It is hard, I'd say impossible, to have an honest debate with McTaggart.  She doesn't appear to want one.  She could have one quite easily but she evades and shrills and whines and deletes but she doesn't engage.  I fear a debate might be one sided. 
So this is cyber terrorism by any other name and doesn't belong in my community.
Cyber terrorism.  Hyperbole.  A few emails, a few blogs, a few DoNotFollow links hardly constitutes cyber terrorism.  This is hardly hacking Sony, is it?

 So let's look at some comments that disappeared to see if what McTaggart wrote is anything close to reality (for those without the time to stick with this, I know it's been quite long, her relationship with reality is fleeting and weak)
Guy, Jan 18: Actually, Lynne, nothing would make us happier than for you to abandon the misleading content and become a reputable publisher of factual information.

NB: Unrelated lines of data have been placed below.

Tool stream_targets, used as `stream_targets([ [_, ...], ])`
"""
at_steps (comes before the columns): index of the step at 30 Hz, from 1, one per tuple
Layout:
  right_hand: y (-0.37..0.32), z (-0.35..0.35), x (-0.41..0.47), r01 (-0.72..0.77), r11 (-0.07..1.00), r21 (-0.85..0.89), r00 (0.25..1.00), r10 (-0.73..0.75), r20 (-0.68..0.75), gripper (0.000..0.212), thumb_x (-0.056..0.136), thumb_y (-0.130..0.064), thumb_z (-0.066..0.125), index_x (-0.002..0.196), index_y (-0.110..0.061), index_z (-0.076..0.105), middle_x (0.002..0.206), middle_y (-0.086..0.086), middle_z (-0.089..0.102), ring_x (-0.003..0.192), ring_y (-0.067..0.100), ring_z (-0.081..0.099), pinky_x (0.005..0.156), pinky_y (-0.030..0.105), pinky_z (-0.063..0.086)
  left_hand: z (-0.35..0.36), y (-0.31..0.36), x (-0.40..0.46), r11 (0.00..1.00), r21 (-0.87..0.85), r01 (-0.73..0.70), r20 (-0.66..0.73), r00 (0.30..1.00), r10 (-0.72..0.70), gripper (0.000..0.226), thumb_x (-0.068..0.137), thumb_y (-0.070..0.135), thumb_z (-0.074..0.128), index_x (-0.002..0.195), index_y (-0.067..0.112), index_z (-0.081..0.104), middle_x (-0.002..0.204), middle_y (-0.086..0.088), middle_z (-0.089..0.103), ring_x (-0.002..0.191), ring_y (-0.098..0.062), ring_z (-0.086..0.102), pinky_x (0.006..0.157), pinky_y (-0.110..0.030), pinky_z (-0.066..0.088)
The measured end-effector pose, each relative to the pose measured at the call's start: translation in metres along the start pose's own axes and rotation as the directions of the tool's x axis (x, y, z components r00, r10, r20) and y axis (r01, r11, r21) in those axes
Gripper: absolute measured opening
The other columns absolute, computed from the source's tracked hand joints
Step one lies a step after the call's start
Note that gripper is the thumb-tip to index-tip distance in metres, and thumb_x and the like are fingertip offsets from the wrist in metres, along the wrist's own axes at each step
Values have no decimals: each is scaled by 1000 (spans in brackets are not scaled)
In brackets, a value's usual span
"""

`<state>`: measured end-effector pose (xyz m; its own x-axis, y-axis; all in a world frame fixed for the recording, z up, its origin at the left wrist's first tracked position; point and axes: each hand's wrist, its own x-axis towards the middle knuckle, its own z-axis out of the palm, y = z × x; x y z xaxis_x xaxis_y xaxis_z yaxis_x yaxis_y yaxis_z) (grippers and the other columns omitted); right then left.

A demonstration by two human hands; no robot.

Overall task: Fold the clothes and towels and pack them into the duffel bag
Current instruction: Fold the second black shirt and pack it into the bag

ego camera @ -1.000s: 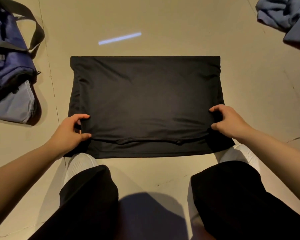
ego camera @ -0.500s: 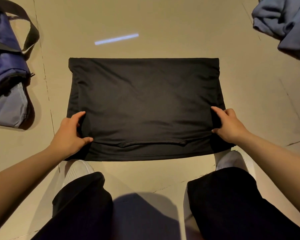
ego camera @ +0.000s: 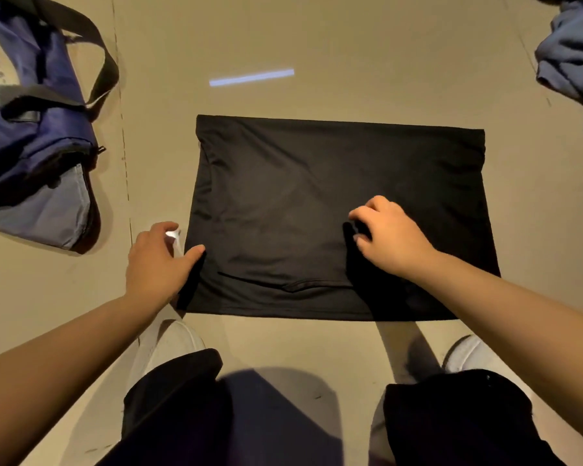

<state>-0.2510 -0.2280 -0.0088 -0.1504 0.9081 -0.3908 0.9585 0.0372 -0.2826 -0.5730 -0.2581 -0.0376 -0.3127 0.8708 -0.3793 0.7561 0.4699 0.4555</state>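
Fingers [ego camera: 367, 213] of my right hand [ego camera: 392, 235] curl onto the half-folded black garment [ego camera: 317, 196] on the floor, left hand [ego camera: 157, 260] pinches its edge; blue clothes [ego camera: 569, 62] unfolded, duffel bag [ego camera: 31, 146] w/ nothing visibly packed yet.

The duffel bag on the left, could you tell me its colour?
Navy blue duffel bag with a grey end panel, head view.

Dark cloth on a tan floor

The folded garment [ego camera: 334, 203] is plain black; the duffel bag [ego camera: 31, 136] navy with grey panel and black straps; the heaped clothing [ego camera: 572, 58] dusty blue.
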Motion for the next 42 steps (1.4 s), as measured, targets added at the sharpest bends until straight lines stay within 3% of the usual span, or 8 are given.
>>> stream_targets([
  [5, -91, 3, 57, 248, 965, 87, 962, -256, 95, 34, 94, -23, 51, 128, -17, 52, 125, 6, 49, 114, 27, 49, 85, 34, 39, 2, 11, 11, 981, -143, 133, 122, 986, -116, 60, 81, 48, 70, 128, 18, 48, 92, -1, 60, 89, -23, 60, 86, -43, 52],
  [12, -179, 9, 135, 171, 971, 164, 984, -178, 25, 36, 98, -22, 48, 131, -7, 46, 124, 11, 56, 108, 24, 55, 79, 28, 41, 10, 31, 16, 958, -229, 170, 189, 974, -128, 32, 78, 40, 75, 89, 16, 58, 80, 2, 60, 79, -19, 58, 65, -32, 45],
  [17, -201, 28, 157, 128, 992, 11, 991, -129, 23, 37, 96, -35, 55, 117, -5, 48, 108, 6, 53, 93, 20, 56, 66, 26, 36, 17, 30, 1, 976, -155, 155, 225, 967, -118, 42, 80, 26, 73, 112, 22, 48, 97, 6, 64, 91, -23, 63, 78, -38, 52],
  [21, -195, 24, 168, 126, 992, 21, 991, -127, 50, 22, 96, -6, 46, 118, -4, 48, 115, 12, 59, 93, 22, 58, 66, 25, 37, 20, 32, -7, 960, -182, 212, 276, 948, -157, 44, 81, 23, 72, 118, 23, 48, 104, 1, 66, 98, -27, 64, 85, -40, 51],
  [24, -177, 9, 165, 10, 926, 377, 994, -49, 95, 25, 94, -9, 48, 119, -9, 52, 101, 2, 56, 88, 17, 53, 68, 26, 39, 14, 47, -14, 958, -257, 128, 252, 966, -61, 42, 80, 22, 71, 117, 26, 50, 93, 6, 64, 94, -26, 64, 83, -40, 52],
  [28, -117, -13, 139, -108, 633, 767, 994, 43, 105, 26, 91, -10, 52, 114, -21, 53, 79, -1, 54, 66, 11, 51, 59, 24, 42, 18, 83, -31, 968, -240, -72, 288, 947, 142, 50, 81, 27, 70, 125, 31, 47, 99, 6, 67, 95, -24, 64, 81, -37, 51],
  [35, 25, -57, 76, -177, 459, 871, 955, 295, 39, 30, 91, -8, 55, 111, -31, 57, 79, -6, 57, 60, 3, 51, 58, 19, 42, 66, 179, -67, 861, -123, -494, 474, 733, 488, 61, 91, 34, 58, 145, 37, 29, 130, 7, 58, 117, -22, 54, 95, -35, 44],
  [42, 141, -84, 41, -195, 308, 931, 851, 525, 5, 29, 91, -2, 50, 110, -23, 58, 98, 2, 62, 71, 12, 58, 51, 16, 44, 133, 268, -95, 762, -278, -585, 510, 582, 633, 60, 90, 28, 62, 143, 30, 36, 130, 2, 59, 117, -20, 55, 95, -35, 45],
])
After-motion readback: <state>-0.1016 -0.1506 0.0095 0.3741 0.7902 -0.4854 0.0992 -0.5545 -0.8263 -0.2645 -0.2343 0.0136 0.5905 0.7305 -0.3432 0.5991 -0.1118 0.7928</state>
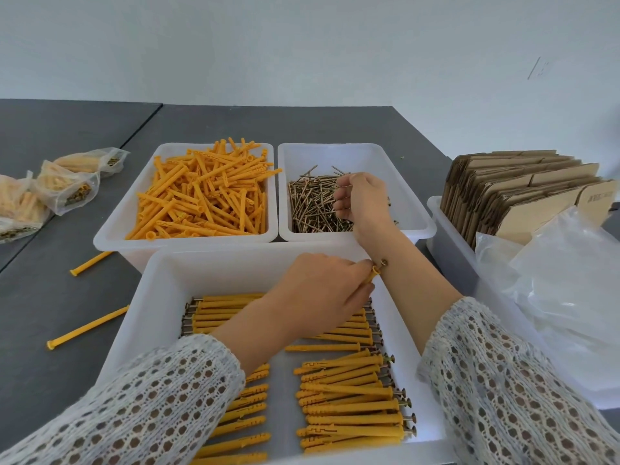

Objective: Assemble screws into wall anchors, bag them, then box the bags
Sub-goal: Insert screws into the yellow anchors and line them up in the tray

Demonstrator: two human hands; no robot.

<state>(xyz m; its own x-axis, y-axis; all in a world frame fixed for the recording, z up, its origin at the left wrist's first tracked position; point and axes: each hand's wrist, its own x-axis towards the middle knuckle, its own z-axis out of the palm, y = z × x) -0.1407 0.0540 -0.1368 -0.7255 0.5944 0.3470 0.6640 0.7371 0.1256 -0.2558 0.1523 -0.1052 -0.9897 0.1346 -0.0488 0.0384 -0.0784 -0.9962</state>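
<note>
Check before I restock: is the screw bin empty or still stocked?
Stocked: loose screws cover much of the screw bin floor; the right hand reaches in.

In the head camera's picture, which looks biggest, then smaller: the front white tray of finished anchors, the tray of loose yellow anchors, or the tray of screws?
1. Front tray, though it is nearest the camera.
2. Anchor tray.
3. Screw tray.

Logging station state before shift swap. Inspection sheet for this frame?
Surface: grey table, seam at left.
Job's things: anchors and screws in separate bins; assembled anchors in rows in near bin; filled bags at left; flat cartons and plastic bags at right.
Clutter: two loose anchors on table.
Hands: left hand holds an assembled anchor; right hand grips screws.
Cables: nothing seen.
Surroundings: white wall.
</note>
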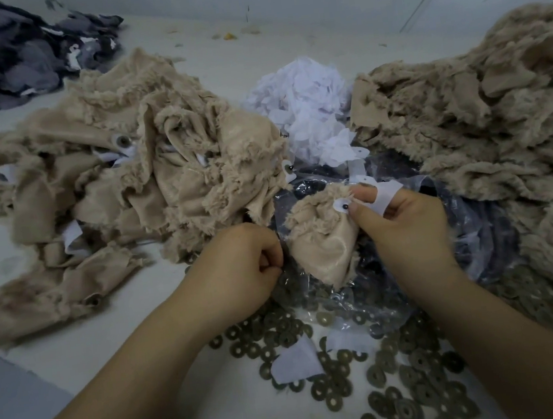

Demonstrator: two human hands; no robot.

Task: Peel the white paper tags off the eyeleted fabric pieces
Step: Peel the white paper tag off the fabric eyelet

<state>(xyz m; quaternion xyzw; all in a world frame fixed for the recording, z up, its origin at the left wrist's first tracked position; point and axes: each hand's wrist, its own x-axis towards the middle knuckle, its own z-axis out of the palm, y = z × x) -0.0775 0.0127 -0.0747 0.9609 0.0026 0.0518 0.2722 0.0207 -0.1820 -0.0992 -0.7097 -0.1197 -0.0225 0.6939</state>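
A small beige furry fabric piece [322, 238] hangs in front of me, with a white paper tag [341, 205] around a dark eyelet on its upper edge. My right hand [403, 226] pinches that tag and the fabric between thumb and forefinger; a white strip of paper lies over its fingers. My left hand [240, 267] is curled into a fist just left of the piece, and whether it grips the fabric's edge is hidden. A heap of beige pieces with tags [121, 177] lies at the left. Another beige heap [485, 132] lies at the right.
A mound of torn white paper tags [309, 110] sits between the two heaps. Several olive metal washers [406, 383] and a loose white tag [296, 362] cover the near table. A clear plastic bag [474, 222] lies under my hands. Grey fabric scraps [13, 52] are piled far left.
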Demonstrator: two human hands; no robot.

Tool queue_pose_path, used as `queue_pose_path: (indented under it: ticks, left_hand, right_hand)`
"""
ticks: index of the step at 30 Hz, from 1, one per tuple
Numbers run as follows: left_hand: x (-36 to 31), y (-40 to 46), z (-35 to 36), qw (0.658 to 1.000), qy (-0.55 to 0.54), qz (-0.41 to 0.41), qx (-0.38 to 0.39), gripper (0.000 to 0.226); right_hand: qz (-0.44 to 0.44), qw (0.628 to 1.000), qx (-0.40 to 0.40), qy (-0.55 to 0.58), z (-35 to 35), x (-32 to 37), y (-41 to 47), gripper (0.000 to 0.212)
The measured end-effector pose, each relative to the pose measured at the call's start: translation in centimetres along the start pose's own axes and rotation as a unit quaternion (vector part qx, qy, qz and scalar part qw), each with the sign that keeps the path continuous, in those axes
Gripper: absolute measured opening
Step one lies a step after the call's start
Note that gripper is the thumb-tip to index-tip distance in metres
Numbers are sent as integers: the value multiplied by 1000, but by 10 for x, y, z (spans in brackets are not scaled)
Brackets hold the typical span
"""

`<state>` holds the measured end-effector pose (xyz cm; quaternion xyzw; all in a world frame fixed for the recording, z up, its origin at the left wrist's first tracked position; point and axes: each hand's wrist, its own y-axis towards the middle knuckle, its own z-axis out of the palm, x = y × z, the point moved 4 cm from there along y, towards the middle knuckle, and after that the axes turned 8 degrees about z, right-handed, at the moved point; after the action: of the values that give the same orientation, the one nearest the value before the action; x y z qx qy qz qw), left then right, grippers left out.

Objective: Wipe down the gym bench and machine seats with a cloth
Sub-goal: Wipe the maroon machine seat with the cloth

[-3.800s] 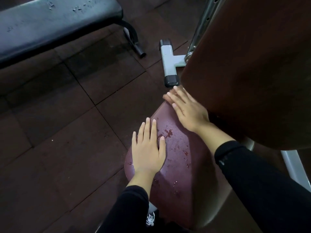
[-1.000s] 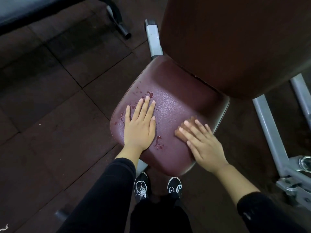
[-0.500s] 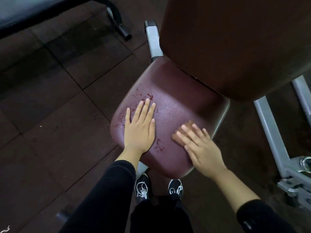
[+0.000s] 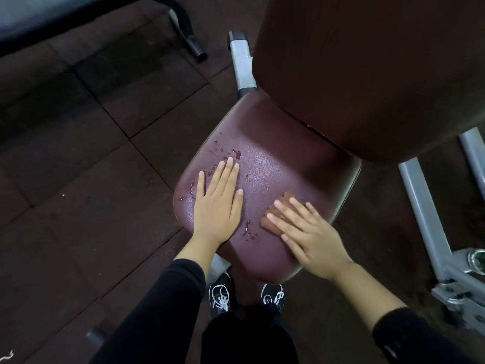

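Observation:
A maroon padded machine seat (image 4: pixel 278 164) fills the middle of the head view, with water droplets (image 4: pixel 236 153) scattered on its left part. My left hand (image 4: pixel 219 204) lies flat on the seat's left side, fingers straight. My right hand (image 4: pixel 307 232) presses a small brown cloth (image 4: pixel 278 209) flat against the seat's front right, fingers spread over it. Most of the cloth is hidden under the fingers. The brown backrest (image 4: pixel 367 69) rises over the seat's far side.
A grey metal frame (image 4: pixel 425 214) with bolts stands to the right of the seat. A black bench (image 4: pixel 52 19) with a curved black leg (image 4: pixel 186 30) sits at the top left. Dark rubber floor tiles (image 4: pixel 78 153) surround the seat; my shoes (image 4: pixel 221 298) are below its front edge.
My right hand has slid the cloth from the seat's far end to its front right, then slightly left over the last second. My left hand stays flat in place.

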<state>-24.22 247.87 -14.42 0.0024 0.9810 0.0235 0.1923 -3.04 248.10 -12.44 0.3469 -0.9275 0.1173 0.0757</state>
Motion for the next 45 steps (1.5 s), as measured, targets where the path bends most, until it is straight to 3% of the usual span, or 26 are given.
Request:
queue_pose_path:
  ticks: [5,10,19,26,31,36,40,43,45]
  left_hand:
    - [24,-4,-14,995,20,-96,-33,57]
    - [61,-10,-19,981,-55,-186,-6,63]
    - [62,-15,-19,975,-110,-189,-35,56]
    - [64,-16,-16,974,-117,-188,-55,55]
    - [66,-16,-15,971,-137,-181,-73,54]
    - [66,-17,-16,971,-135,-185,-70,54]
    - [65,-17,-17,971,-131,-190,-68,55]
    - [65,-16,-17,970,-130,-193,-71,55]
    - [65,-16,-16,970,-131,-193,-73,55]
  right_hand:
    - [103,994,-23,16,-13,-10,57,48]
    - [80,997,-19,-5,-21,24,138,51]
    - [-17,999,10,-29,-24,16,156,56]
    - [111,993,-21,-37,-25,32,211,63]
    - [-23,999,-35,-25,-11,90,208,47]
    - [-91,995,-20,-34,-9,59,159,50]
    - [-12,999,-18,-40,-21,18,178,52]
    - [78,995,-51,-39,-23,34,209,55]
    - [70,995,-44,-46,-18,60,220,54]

Your problem here is not that we want to ruin your reputation or deprive you of a livelihood, but that your "reputation" and livelihood depend on claims, often commercial claims, that are false or misleading.

Your coverage of vaccines is a case in point. You consistently promote misleading, often outright false, claims about vaccines, and promote fraudulent alternatives. The result of this kind of activity is that people die. Actually die, not die of something unrelated some time later, as with the VAERS reports.

Fragmeister, Jan 18: Lynne, I have found, in recent days, that those with most to say about freedom of speech are those with much to be concerned about. By all means ban those you disagree with, but that always looks like running away from criticism, especially valid and evidenced criticism. That is reinforced when, as I have, the references you give in your magazine are checked. At risk of coming across as a tone troll, when you threaten to take your ball home because you don't like being questioned or criticised, you look rather like a spoilt child.

Rather than delete such posts, thereby chucking the free speech thing out with the bath water, perhaps you could defend your position with evidence and argument that can be assessed properly. You would win more fans that way, and a bit more respect from those you have chosen to tar with a rather smeary brush. 
 Guy, Jan 18: Me? No! I'm not fearful or offended. I have legitimate concerns, though - the Wakefield MMR-autism fraud led to a significant reduction in vaccine take-up, with the result that there are outbreaks of measles in the UK again, and this has led in turn to serious harm and even death.

In the same way, anti-vaccination activism in the US and Australia has led to a resurgence of pertussis, again leading to the deaths of babies.

The best evidence indicates that around a quarter of a million people die worldwide every year from cancers caused by vaccine-preventable strains of HPV. WDDTY seems to care only about the 47 people who died of something else after an HPV vaccination.

Anti-vaccination activism is a first world problem: people in developing countries are often aghast at the existence of vaccine refuseniks. They live with the daily threat of disease. Thanks to vaccines, we don't - and thanks to antivaxers that is changing.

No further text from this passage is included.